# tips for labour ..



## EmmaBozner_x

Hi ladies :) 
If u could give me one tip for labour what would it be? xxxxx


----------



## fairyflowers

if you want an epidural, get one before its too late


----------



## Emma&Freya

Listen to the midwives xx


----------



## shinona

Breathe and move! Keep breathing through the contractions and move as much as you can. I was on my feet for as many contractions as possible this time, swaying my hips and it made a huge difference I think.


----------



## calliebaby

Use a heating pad for front labor. It helped tremendously.
Also, find a focal point.


----------



## alette

Get an epidural. :thumbup: It was fantastic!


----------



## Mrsmitch80

Have a way of getting through each contraction, for me I closed my eyes and imagined I was laying on my front on a hot beach. I took a deep breath in and with the breath out I imagined I was blowing grains of sand away. Sounds ridiculous and I didn't plan to do it but I got to 5cm with just breathing and added gas and air for the rest xx


----------



## justplainTIFF

Don't wait too long for any pain relief if you want it. I was in transition when mine was given and it only made me loopy between contractions.


----------



## katlin

Listen to your body! You know it better then any midwife. Try not to tense up it can actually delay dilation and slow progress


----------



## Erised

Listen to the midwife for advice, but do not take their every word as a given ... it's YOUR body and YOUR decision. Looking back I would have refused the move to hospital, refused the 'induction' to speed things along and definitely bloody refused them physically pushing her out. Just because they're the qualified ones doesn't mean they make your choices for you. 
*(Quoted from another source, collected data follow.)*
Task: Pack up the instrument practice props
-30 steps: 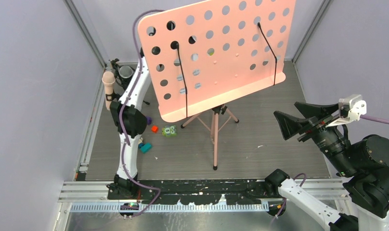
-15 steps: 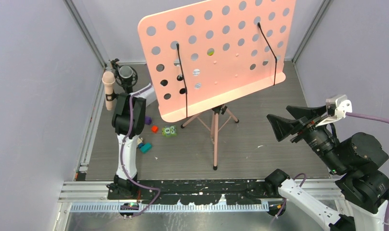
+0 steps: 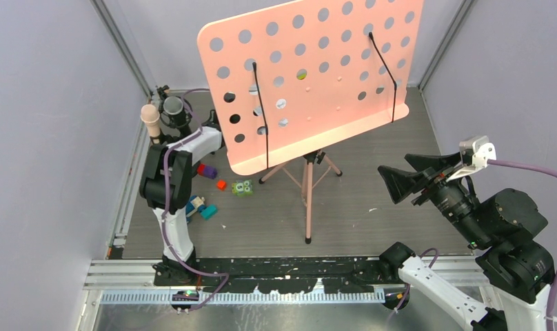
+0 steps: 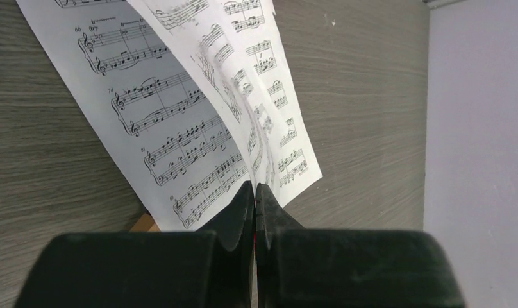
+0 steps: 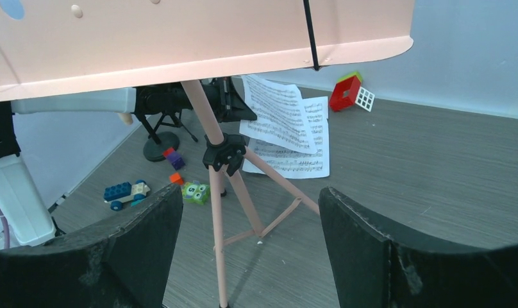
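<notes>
Over grey wood-grain flooring (image 4: 45, 160), left pincer (image 4: 254, 191) pinches a sheet-music page (image 4: 179, 128); right pincer (image 5: 250, 196) gapes wide.

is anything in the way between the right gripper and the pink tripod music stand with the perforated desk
Nothing visible does. The open right gripper faces the pink tripod music stand with only grey wood-grain floor between. The small colourful toy blocks lie off to the left, and the white sheet-music pages lie beyond the stand.
</notes>
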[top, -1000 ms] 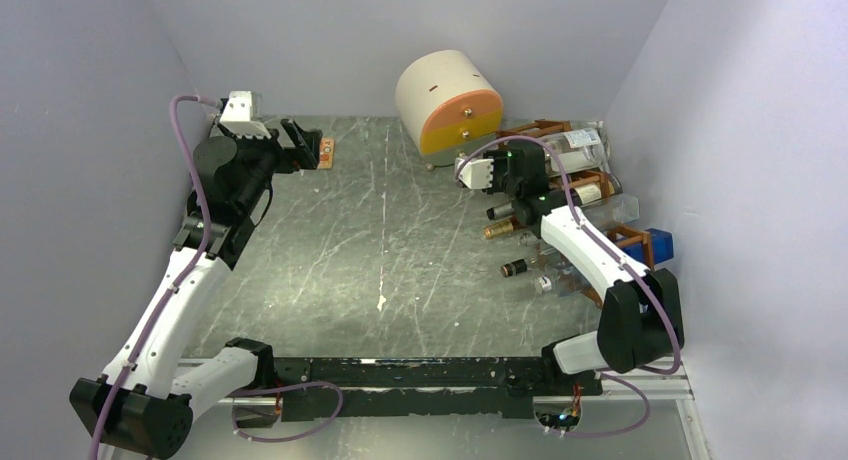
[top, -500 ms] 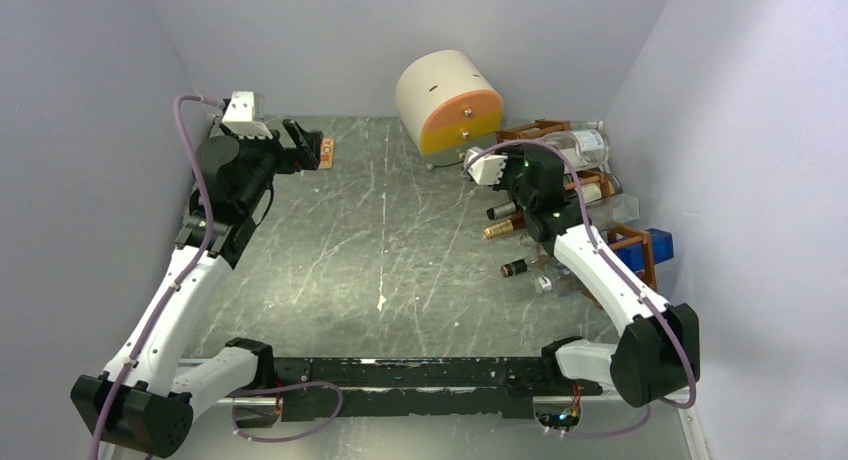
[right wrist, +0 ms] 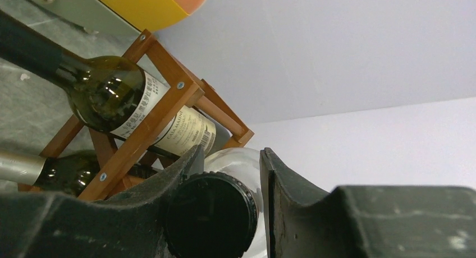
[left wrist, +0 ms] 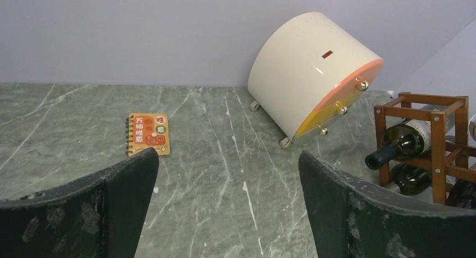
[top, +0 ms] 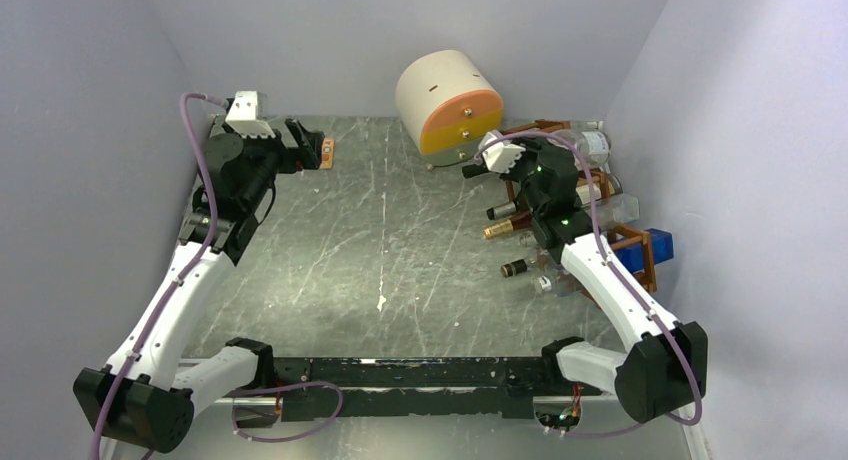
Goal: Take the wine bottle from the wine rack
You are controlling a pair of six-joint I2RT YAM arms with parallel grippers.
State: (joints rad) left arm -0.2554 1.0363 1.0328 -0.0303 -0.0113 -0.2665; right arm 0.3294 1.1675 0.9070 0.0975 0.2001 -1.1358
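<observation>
The wine rack, a reddish-brown wooden lattice, stands at the right wall with several bottles lying in its cells. My right gripper reaches into its upper part. In the right wrist view my right gripper is shut around the black cap of a clear glass wine bottle that lies in the wine rack. A green labelled bottle lies in the cell just beside it. My left gripper hangs open far to the left over the table, and nothing is between its fingers.
A cream cylinder cabinet with an orange front stands at the back, close to the rack. A small orange notebook lies at the back left. Bottle necks stick out of the rack toward the table's middle. A blue box sits behind the rack.
My right arm has swung right, farther into the rack, and its jaws have narrowed onto the clear bottle's cap. The left arm has barely shifted.
</observation>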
Apart from that, I loved my tense machine and it kept me sane for the first 6 cm or so (which in my case was about a day and a half of labour).


----------



## NaturalMomma

If you're going for an unmedicated birth, listen to your body. When a contraction comes your body will let you know how to move, what position to get into and what feels right. Don't let other people tell you how painful labor is, because everyone's labor is different. If you do find labor to be painful (it should *not* be painful the entire time) remember that the pain that comes with a contraction is helping you, it is bringing you one step closer to your baby. Stay on your feet, move around, do squats and labor lunges, and BREATHE. :)


----------



## kecie

Scream during contractions if you need to! Helps so much lol :)


----------



## mare

Dont have epi, I have had one birth with and one without! I am def going without with this one.

:thumbup:


----------



## MeowPurr32

Make sure you have a support person who can handle whatever might happen during your labor (you getting sick, you screaming, bodily fluids, etc.) who will be there just for you, supporting you the entire time.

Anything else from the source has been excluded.